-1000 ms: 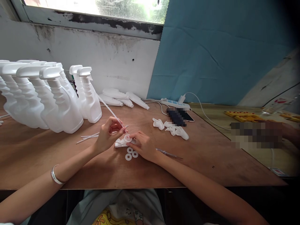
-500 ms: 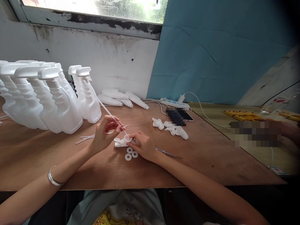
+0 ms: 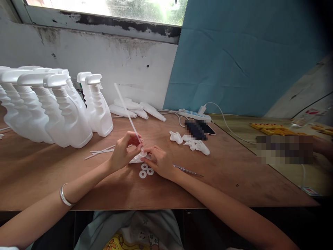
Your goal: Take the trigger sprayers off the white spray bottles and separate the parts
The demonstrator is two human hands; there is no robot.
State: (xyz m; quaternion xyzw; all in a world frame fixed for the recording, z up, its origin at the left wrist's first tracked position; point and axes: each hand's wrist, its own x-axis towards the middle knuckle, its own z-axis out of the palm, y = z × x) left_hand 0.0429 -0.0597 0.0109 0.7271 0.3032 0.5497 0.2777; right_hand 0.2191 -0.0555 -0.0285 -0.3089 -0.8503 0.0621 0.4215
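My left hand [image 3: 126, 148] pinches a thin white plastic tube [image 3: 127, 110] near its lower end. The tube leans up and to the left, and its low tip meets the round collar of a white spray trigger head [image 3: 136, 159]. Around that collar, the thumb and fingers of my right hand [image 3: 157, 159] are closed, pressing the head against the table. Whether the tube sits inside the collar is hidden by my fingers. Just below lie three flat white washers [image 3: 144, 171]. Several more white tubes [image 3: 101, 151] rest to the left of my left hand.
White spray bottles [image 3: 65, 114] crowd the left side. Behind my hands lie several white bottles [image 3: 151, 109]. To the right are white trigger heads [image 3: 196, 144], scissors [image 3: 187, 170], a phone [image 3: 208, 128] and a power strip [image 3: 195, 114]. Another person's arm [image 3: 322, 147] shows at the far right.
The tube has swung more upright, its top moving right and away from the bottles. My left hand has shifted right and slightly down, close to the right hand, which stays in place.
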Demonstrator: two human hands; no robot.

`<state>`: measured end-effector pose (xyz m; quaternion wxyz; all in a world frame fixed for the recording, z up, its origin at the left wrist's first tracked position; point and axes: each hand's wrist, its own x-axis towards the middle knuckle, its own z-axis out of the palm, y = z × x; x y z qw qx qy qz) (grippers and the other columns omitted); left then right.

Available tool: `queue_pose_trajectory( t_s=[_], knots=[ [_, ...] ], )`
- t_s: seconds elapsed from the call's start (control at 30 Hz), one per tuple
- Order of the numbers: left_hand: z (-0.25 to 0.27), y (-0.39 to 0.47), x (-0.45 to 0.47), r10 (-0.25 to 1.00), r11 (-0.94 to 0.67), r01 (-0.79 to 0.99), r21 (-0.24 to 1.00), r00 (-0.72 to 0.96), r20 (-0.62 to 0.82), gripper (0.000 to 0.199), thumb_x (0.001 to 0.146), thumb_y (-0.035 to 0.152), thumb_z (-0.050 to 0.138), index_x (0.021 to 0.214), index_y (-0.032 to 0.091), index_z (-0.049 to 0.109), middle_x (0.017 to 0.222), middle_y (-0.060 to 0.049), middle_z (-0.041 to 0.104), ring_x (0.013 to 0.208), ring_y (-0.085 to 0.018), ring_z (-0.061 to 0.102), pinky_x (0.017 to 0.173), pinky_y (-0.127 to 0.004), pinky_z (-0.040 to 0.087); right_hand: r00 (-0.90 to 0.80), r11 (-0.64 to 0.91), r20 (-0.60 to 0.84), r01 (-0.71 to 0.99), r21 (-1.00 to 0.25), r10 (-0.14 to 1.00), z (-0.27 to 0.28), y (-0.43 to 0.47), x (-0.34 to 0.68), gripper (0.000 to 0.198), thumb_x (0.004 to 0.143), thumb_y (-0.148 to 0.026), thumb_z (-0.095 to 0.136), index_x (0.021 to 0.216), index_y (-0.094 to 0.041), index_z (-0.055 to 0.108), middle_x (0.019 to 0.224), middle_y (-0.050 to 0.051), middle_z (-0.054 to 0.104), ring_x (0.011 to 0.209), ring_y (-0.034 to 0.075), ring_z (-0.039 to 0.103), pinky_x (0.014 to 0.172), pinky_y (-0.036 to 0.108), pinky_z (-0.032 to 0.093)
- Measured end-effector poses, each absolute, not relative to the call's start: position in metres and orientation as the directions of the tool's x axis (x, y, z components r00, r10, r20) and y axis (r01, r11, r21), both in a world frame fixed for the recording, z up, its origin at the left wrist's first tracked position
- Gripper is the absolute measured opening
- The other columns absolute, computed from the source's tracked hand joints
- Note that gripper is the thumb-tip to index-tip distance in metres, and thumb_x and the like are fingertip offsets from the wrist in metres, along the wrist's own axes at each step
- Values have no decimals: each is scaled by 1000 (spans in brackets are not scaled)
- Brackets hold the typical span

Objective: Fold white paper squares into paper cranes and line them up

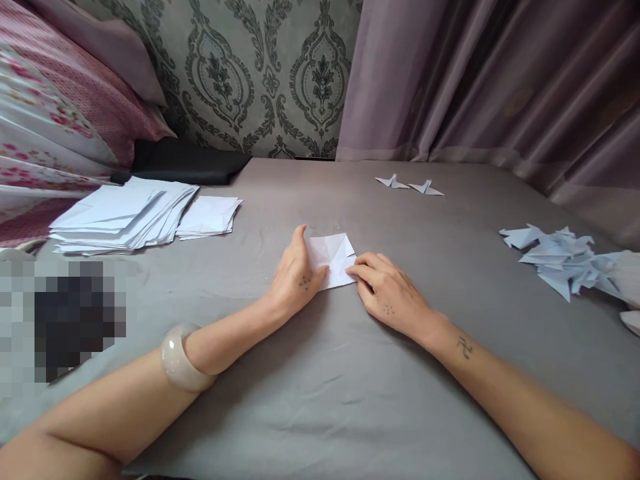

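Note:
A small white sheet of paper (336, 257) with fold creases is held between both hands above the grey cloth, near the middle of the view. My left hand (297, 273) grips its left side, thumb laid over the paper's face and the other fingers behind it. At the right edge, my right hand (387, 287) pinches the paper between thumb and fingertips. Part of the sheet's lower edge is hidden by the fingers. A pale bangle (181, 360) circles the left forearm.
A stack of large white sheets (125, 217) lies left, beside a pile of smaller sheets (210, 217). Two folded paper birds (426, 188) sit at the back. A heap of folded paper pieces (570, 257) is at right. A black flat item (190, 160) lies back left.

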<state>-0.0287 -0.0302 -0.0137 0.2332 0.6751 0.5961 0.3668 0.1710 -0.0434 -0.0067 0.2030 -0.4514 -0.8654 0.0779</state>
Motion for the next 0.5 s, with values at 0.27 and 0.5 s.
queue_pose_trajectory(
  t_s=[0.27,0.5],
  knots=[
    [0,-34,-34,759,-651,706,279,587,283,27,87,45,55,95,21,63,107,-5,67,107,-23,55,103,-47,20,-438,510,262,765,-393,860,-6,-46,174,23,84,-16,51,100,-20,67,103,6,62,96,20,55,83,33,47],
    [9,-36,-32,741,-669,710,218,617,265,20,90,27,48,91,20,66,94,-4,72,93,-20,61,101,-47,22,-388,468,262,754,-461,884,-6,-46,178,15,84,-24,59,95,-20,68,99,5,63,94,19,56,82,31,47]
  ],
)
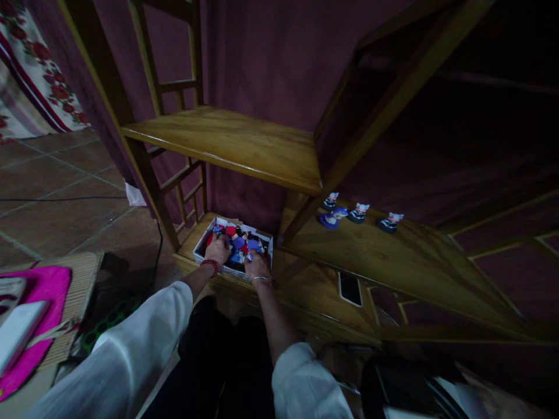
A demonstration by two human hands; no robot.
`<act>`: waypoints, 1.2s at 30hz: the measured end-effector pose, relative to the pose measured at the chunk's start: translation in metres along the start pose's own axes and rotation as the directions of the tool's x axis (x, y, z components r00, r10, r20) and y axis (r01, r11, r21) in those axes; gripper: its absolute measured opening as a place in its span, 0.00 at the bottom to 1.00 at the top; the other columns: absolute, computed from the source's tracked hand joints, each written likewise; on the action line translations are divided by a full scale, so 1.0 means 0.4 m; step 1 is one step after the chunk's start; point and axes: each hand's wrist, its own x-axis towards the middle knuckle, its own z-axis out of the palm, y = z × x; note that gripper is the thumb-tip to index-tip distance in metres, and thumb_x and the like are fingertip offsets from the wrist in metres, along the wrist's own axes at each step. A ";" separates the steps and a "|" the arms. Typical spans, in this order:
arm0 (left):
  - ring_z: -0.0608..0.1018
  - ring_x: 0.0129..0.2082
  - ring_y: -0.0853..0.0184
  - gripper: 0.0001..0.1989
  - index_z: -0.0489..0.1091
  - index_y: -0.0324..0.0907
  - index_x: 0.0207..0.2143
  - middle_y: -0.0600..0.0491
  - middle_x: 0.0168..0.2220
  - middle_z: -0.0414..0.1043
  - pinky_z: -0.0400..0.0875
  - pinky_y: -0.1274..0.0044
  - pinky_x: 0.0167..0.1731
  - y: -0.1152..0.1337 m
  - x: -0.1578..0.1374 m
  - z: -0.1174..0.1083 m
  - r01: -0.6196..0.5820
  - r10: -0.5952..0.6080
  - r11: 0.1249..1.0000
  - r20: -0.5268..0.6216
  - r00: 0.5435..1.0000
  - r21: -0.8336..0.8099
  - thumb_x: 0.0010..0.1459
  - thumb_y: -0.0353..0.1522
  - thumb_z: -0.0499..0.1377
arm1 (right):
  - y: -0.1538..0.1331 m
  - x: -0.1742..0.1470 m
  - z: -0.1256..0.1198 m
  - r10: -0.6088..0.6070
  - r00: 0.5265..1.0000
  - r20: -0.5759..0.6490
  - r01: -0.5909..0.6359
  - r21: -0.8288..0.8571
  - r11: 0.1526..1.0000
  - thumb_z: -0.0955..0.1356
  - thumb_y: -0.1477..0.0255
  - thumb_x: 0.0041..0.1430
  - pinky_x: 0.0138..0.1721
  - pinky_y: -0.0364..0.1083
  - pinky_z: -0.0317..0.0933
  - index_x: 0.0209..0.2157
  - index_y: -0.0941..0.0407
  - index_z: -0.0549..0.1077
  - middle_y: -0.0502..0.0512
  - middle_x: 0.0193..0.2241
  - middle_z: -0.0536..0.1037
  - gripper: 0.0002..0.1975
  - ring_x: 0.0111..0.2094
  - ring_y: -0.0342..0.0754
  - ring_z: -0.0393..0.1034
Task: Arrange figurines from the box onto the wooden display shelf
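A shallow white box (200,247) full of small red, blue, purple and black figurines (239,242) sits on the low wooden shelf in front of me. My left hand (217,249), with a red bead bracelet at the wrist, reaches over the box's left side. Its fingertips are down among the figurines and too dim to make out. At the box's front right, my right hand (257,267) has its fingers closed around a small white and blue figurine (250,256). A silvery bracelet circles that wrist.
On the shelf to the right stand several figurines: a purple one (334,217) and pink-and-white ones with dark bases (390,222). A phone (350,288) lies on the lower board. An upper shelf (227,137) overhangs the box. At left, a pink mat (48,308) carries a white object.
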 end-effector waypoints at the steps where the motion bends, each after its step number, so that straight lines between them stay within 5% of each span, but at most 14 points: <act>1: 0.74 0.38 0.64 0.12 0.65 0.42 0.41 0.46 0.46 0.63 0.66 0.74 0.37 -0.001 -0.001 0.001 -0.004 0.004 1.000 -0.017 1.000 -0.001 0.55 0.31 0.49 | 0.000 0.000 0.000 0.000 1.000 -0.002 0.000 -0.003 1.000 0.62 0.69 0.53 0.42 0.44 0.57 0.42 0.52 0.70 0.57 0.40 0.73 0.14 0.44 0.50 0.65; 9: 0.74 0.37 0.62 0.20 0.59 0.41 0.50 0.44 0.48 0.62 0.66 0.73 0.38 0.019 -0.026 -0.025 -0.050 0.050 0.999 -0.027 0.998 -0.001 0.52 0.29 0.51 | 0.012 -0.004 0.002 0.015 1.000 -0.003 -0.014 0.111 0.994 0.59 0.71 0.56 0.39 0.43 0.58 0.45 0.56 0.65 0.58 0.39 0.73 0.15 0.40 0.47 0.68; 14: 0.74 0.39 0.61 0.16 0.66 0.42 0.45 0.46 0.47 0.64 0.66 0.73 0.40 0.058 -0.054 -0.041 -0.029 0.029 0.999 0.004 1.000 0.015 0.53 0.30 0.50 | 0.011 -0.015 -0.021 -0.028 0.992 -0.124 0.052 0.194 0.980 0.60 0.71 0.54 0.39 0.40 0.58 0.41 0.54 0.68 0.53 0.37 0.74 0.12 0.38 0.45 0.68; 26: 0.71 0.45 0.63 0.17 0.67 0.37 0.45 0.45 0.45 0.69 0.61 0.76 0.46 0.123 -0.189 -0.110 -0.035 0.049 0.949 0.036 0.998 -0.313 0.51 0.26 0.52 | -0.072 -0.154 -0.119 0.010 0.975 -0.223 0.057 0.290 0.955 0.64 0.72 0.51 0.40 0.41 0.60 0.39 0.52 0.69 0.50 0.37 0.75 0.12 0.38 0.44 0.69; 36: 0.75 0.35 0.63 0.16 0.68 0.34 0.43 0.45 0.35 0.74 0.68 0.74 0.38 0.152 -0.305 -0.171 0.004 0.063 0.858 0.115 0.991 -0.513 0.50 0.25 0.53 | -0.074 -0.269 -0.162 0.048 0.967 -0.252 0.051 0.373 0.926 0.65 0.69 0.49 0.37 0.41 0.62 0.40 0.51 0.70 0.49 0.33 0.76 0.14 0.35 0.44 0.70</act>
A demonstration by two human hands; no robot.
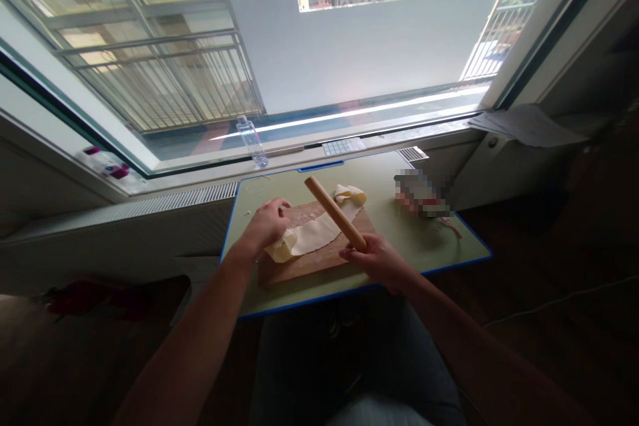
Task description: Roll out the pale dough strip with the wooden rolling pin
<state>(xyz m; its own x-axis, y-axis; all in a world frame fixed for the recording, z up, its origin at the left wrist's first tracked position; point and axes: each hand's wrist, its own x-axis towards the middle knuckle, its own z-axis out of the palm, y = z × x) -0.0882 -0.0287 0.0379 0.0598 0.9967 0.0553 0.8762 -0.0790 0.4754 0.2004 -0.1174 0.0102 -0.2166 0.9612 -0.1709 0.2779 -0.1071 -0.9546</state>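
Observation:
A strip of pale rolled dough (pixel 317 234) lies diagonally across a wooden board (pixel 294 272), its two ends folded into loose layers. My right hand (pixel 382 258) is closed around the near end of a wooden rolling pin (pixel 335 213). The pin is tilted, its far end pointing up and left over the dough. My left hand (pixel 265 225) is at the board's left edge, just above the folded left end of the dough. Its fingers are slightly bent and apart; whether they touch the dough is unclear.
The board lies on a small blue-edged table (pixel 384 176). A blurred-out object (pixel 422 193) sits at the table's right. On the windowsill are a clear plastic bottle (pixel 253 142) and a gridded card (pixel 344 146). Papers (pixel 524 125) lie farther right. A radiator (pixel 200 197) runs below the sill.

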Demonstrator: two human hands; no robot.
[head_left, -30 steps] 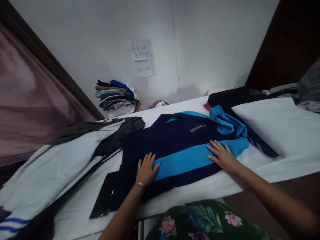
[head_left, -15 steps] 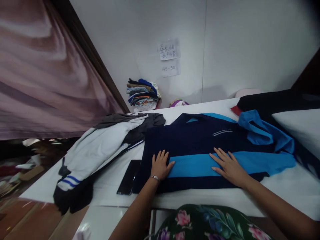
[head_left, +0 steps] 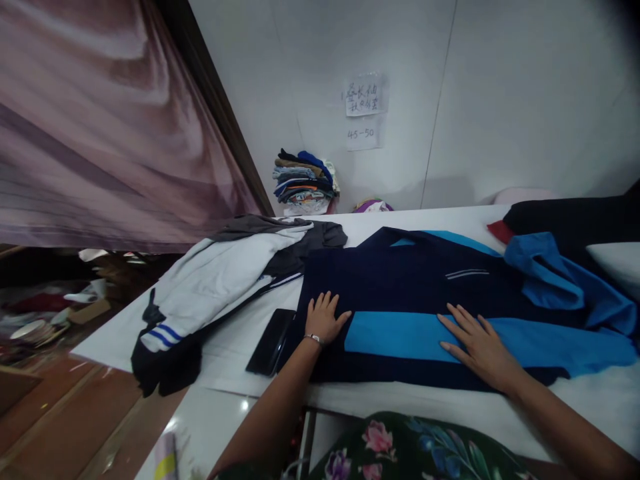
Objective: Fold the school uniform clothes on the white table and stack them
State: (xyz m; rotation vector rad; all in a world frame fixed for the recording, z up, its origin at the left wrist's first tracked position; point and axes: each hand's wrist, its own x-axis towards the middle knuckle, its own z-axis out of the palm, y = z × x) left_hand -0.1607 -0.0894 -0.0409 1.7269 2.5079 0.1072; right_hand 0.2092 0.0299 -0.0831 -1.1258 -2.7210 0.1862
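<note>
A navy jacket with bright blue panels (head_left: 390, 287) is spread out on the white-covered table (head_left: 220, 360). My left hand (head_left: 326, 319) rests on the navy cloth at its left end, fingers spread, with a bracelet on the wrist. Flat on the lower blue panel lies my right hand (head_left: 480, 347), its fingers stretched out. The upper blue sleeve (head_left: 545, 267) is bunched up at the right. A black phone (head_left: 270, 341) lies just left of my left hand, close to the jacket's edge.
A crumpled white and dark grey jacket (head_left: 225, 273) drapes over the table's left corner. Folded clothes (head_left: 305, 177) are stacked at the back by the wall. Black clothing (head_left: 570, 217) lies at the far right. A pink curtain (head_left: 110, 133) hangs at the left.
The view has turned slightly left, so everything sits further right in it. Both hands stay flat on about the same spots of the jacket.
</note>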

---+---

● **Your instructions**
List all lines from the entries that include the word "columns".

● **Output of the exercise**
`<state>`: measured end-effector pose (xyz m; quaternion wxyz; all in a world frame fixed for the recording, z up, its origin at the left wrist's first tracked position; point and axes: each hand's wrist, its own x-axis towards the middle knuckle, its own z-axis out of the palm, y = z × x; x y z qw qx qy qz) (grippers and the other columns omitted); left then right.
- The other columns absolute, computed from the source's tracked hand joints
`<act>`: waypoints, 1.2s at 30hz: the measured end-effector pose, relative to the pose measured at the chunk's start: translation in metres along the start pose's own axes and rotation as the directions of the tool's x axis (x, y, z components r00, r10, r20) and y axis (r01, r11, r21) in those axes; gripper: its absolute measured opening as a place in its span, 0.00 at the bottom to 1.00 at the top; the other columns: absolute, computed from the source's tracked hand joints, each written likewise; on the action line translations are divided by a full scale, so 1.0 means 0.4 m; step 1 is one step after the chunk's start; point and axes: each hand's wrist, its own x-axis towards the middle knuckle, its own z-axis out of the palm, y = z × x; note that gripper is the thumb-tip to index-tip distance in metres, and thumb_x and the like are fingertip offsets from the wrist in metres, along the wrist's own axes at each step. A ";" separates the steps and a "|" the arms. Typical spans, in this order:

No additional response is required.